- _Exercise_: Copy out every line holding the string "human" from the records below.

[Start of section]

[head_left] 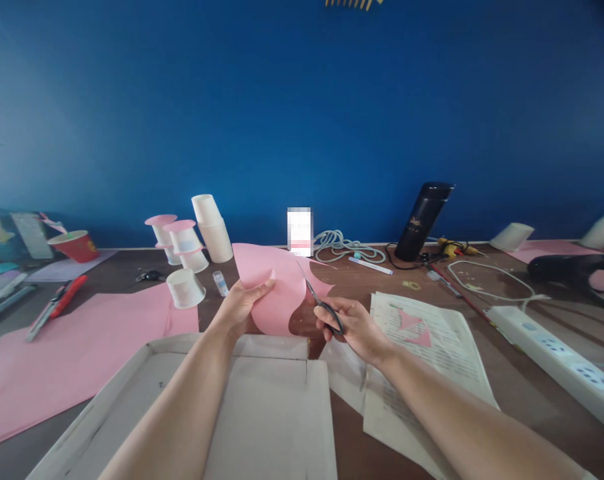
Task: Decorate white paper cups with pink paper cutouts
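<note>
My left hand (pixel 242 303) is closed on a curved piece of pink paper (pixel 277 287), held upright over the table. My right hand (pixel 355 327) grips black-handled scissors (pixel 318 300), whose blades sit in the paper's right edge. Both hands hover just beyond the far rim of a shallow grey cardboard tray (pixel 262 407).
A large pink sheet (pixel 72 353) lies at left with a red utility knife (pixel 57 303). White paper cups (pixel 192 243), some with pink lids, stand behind. Printed papers (pixel 432 340), a white power strip (pixel 557 350), a black flask (pixel 422 220) and cables lie at right.
</note>
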Tool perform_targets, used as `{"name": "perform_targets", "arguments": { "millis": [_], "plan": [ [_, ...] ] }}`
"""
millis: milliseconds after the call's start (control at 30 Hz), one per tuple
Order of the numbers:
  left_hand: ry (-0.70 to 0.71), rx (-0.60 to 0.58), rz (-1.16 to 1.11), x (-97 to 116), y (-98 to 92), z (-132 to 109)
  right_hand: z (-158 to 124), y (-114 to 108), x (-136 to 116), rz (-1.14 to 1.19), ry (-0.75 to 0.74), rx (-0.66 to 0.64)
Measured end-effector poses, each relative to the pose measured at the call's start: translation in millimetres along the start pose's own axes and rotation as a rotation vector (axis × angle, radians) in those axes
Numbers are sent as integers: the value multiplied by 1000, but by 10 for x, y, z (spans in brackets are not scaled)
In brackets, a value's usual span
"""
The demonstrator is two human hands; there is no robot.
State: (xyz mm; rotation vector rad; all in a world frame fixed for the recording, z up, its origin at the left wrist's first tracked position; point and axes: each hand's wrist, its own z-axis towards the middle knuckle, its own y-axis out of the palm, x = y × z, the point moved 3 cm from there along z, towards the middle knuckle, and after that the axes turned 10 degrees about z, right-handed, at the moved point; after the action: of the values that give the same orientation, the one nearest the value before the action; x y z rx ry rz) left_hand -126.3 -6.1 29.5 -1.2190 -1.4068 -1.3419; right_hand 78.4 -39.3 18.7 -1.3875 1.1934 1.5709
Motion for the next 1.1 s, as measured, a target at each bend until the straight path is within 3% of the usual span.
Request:
{"name": "perform_targets", "arguments": {
  "millis": [600,1100],
  "plan": [
    [10,-54,25,22,-61,7,-3,-36,-30,-27,25,-18],
    [43,-20,-1,26,-67,9,8,-36,-26,-54,20,-15]
  ]
}}
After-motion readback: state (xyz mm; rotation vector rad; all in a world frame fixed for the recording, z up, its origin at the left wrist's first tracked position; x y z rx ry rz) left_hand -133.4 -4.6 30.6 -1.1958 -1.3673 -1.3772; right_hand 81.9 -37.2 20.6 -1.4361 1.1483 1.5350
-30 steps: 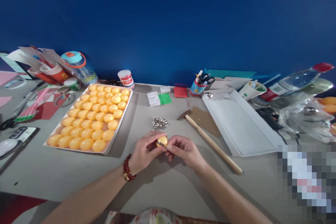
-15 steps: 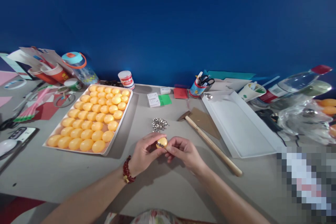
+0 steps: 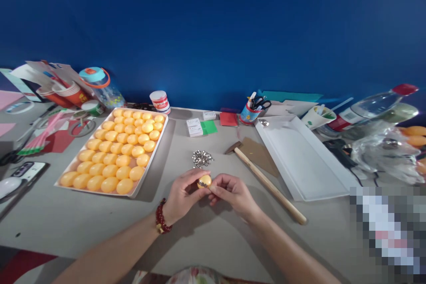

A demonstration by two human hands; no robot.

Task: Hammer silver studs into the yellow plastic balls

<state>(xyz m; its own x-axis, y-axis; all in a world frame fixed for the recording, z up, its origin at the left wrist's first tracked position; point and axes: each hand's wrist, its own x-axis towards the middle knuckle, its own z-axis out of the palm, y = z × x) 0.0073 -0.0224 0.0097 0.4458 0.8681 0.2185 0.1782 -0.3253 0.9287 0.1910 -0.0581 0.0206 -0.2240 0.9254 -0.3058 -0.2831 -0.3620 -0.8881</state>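
Observation:
Both my hands meet over the grey table near its front. My left hand (image 3: 184, 195), with a red bead bracelet at the wrist, grips a small yellow ball (image 3: 205, 181) that has small dark marks on it. My right hand (image 3: 230, 191) is closed in a pinch against the ball's right side; what its fingertips hold, if anything, is too small to make out. A little pile of shiny metal pins (image 3: 201, 158) lies just beyond the hands. To the right of them lies a wooden mallet (image 3: 266, 182).
A white tray (image 3: 151, 164) packed with several yellow balls sits at the left. A white tray (image 3: 308, 159), nearly bare, stands at the right. Cups, a scissors pot (image 3: 250, 111), small boxes, bottles and paper scraps line the back and sides. A phone (image 3: 28, 169) lies far left.
The hands and ball stay almost in place; only the fingers shift slightly around the ball.

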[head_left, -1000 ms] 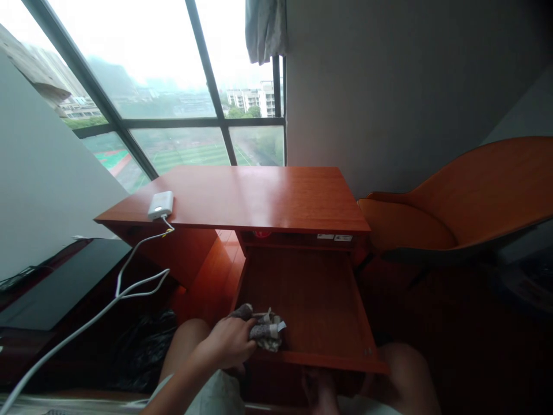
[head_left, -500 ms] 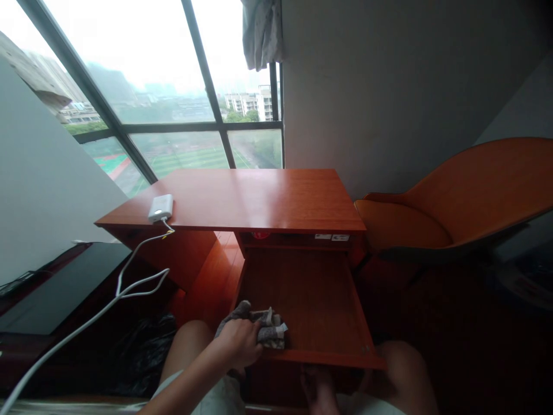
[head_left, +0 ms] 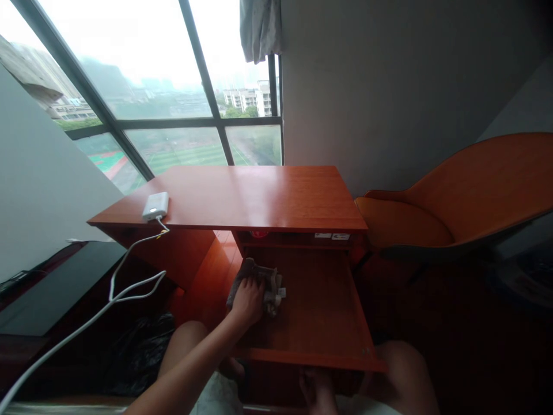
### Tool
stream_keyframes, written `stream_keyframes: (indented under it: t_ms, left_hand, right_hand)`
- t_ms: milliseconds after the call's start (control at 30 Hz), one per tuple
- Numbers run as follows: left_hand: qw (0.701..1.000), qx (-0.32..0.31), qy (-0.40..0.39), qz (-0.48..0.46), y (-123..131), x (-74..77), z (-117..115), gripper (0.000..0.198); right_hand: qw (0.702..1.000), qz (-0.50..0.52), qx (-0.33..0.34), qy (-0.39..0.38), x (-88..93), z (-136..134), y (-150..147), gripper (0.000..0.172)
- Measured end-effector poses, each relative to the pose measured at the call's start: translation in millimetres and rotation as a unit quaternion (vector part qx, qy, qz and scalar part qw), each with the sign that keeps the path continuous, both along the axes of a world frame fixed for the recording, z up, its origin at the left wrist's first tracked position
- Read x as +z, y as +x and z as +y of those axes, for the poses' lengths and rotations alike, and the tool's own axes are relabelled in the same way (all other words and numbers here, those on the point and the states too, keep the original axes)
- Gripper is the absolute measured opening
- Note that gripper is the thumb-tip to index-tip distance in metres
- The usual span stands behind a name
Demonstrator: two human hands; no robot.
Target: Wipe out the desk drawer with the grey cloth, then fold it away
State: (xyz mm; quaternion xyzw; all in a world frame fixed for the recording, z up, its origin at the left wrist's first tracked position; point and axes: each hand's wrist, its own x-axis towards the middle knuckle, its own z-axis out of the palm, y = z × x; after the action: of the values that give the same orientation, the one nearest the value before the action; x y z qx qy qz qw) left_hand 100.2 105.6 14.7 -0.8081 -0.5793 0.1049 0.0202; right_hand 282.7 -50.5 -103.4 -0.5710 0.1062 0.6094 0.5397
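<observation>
A grey-brown cloth with a small white tag lies bunched under my left hand, whose fingers close over it. This hand presses the cloth along the left side of the pulled-out wooden drawer. Low at the drawer's front panel is my right hand, in shadow, with its fingers curled against the lower edge. Part of those fingers is hidden beneath the panel. The drawer belongs to a reddish-brown desk.
On the desk's left end rests a white power adapter with a white cable trailing toward me. An orange chair stands at the right. A black plastic bag lies at lower left, and my legs flank the drawer.
My left hand has moved the cloth away from me, from the drawer's front left corner to farther along its left side. The right hand stays at the drawer front.
</observation>
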Motion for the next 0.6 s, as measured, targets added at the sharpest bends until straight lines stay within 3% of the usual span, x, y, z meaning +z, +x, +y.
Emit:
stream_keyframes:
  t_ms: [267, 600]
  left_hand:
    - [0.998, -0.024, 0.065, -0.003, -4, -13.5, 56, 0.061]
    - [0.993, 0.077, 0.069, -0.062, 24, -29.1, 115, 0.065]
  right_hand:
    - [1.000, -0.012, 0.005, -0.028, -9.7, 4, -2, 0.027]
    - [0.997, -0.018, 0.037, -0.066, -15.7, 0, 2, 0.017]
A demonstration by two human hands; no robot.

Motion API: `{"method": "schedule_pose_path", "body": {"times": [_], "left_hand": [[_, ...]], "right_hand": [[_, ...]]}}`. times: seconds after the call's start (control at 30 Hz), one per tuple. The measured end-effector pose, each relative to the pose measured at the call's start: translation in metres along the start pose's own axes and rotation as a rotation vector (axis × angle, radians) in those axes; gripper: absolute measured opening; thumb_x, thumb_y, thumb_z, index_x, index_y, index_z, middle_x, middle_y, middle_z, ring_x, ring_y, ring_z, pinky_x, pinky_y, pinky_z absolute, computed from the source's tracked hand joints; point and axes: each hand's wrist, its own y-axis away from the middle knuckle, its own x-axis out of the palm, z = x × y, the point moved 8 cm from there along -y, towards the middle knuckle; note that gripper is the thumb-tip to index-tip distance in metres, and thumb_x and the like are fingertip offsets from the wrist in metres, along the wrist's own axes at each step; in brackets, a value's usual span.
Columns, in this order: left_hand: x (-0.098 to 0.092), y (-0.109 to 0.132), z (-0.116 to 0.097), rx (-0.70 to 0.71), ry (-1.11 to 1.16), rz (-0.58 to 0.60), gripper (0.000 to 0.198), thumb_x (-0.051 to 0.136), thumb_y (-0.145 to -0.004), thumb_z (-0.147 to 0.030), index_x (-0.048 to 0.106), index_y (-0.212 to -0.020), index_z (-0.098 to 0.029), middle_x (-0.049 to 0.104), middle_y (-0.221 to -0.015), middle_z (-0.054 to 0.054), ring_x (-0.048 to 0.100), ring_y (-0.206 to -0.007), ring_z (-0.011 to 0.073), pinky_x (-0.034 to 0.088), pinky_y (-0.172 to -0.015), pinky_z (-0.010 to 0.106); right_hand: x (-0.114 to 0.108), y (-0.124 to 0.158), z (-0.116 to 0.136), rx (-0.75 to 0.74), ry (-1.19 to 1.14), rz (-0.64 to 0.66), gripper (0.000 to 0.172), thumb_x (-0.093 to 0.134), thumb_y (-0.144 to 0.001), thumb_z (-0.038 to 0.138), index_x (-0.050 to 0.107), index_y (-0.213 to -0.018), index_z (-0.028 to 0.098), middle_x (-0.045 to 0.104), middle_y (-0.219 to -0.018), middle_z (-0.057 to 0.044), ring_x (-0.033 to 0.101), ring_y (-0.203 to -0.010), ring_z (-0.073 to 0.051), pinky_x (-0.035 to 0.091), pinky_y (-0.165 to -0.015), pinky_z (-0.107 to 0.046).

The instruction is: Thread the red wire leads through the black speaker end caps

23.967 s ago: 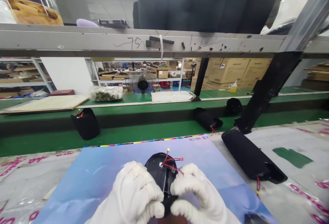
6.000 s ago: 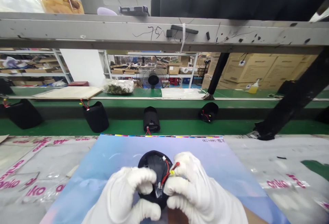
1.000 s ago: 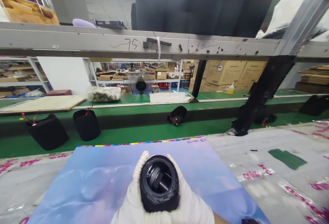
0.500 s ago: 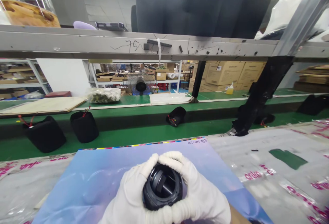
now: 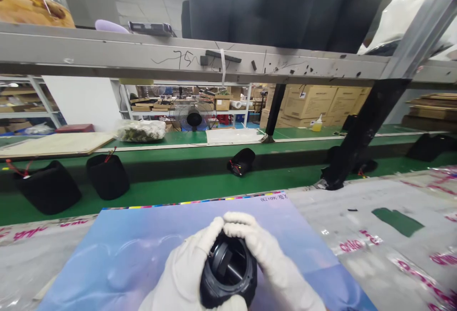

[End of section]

- _Completed exercise_:
The demonstrator is two human hands; there is no robot.
A demonstration by two human hands; no robot.
Demonstrator: two human hands; no robot.
A demonstration by two human hands; no robot.

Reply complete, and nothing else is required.